**Collected data:**
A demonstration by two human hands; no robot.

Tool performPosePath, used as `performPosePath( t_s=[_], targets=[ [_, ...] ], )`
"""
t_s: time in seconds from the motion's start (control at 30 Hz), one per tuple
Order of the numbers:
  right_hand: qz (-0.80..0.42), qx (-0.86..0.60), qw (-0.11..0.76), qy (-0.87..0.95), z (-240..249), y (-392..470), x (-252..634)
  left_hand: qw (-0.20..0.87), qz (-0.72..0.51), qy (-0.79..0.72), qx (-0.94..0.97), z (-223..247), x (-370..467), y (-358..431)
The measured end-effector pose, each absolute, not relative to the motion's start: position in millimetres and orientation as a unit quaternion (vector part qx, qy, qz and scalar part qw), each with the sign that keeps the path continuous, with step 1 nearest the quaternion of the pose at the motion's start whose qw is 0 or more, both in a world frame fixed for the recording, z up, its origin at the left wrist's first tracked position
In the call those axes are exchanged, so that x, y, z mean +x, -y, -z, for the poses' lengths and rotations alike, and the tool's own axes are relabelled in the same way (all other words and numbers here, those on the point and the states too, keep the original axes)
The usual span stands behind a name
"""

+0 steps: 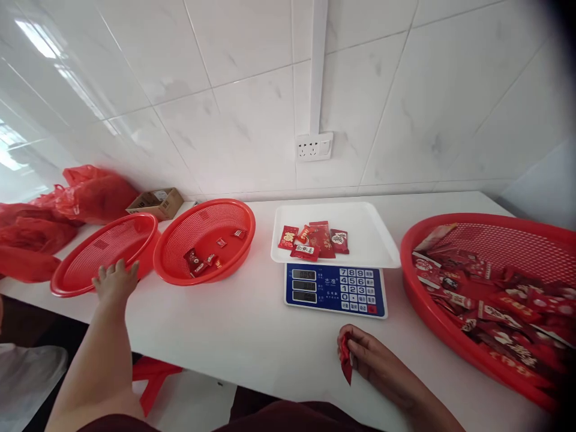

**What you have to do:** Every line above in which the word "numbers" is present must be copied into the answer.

**Response:**
Order of the numbers:
In the call those axes are exchanged, so that x, y, z mean +x, -y, -z, for the poses' lengths and rotations alike, and the tool's own axes are relabelled in the same way (all other words and numbers here, those on the point and the states too, keep the original axes)

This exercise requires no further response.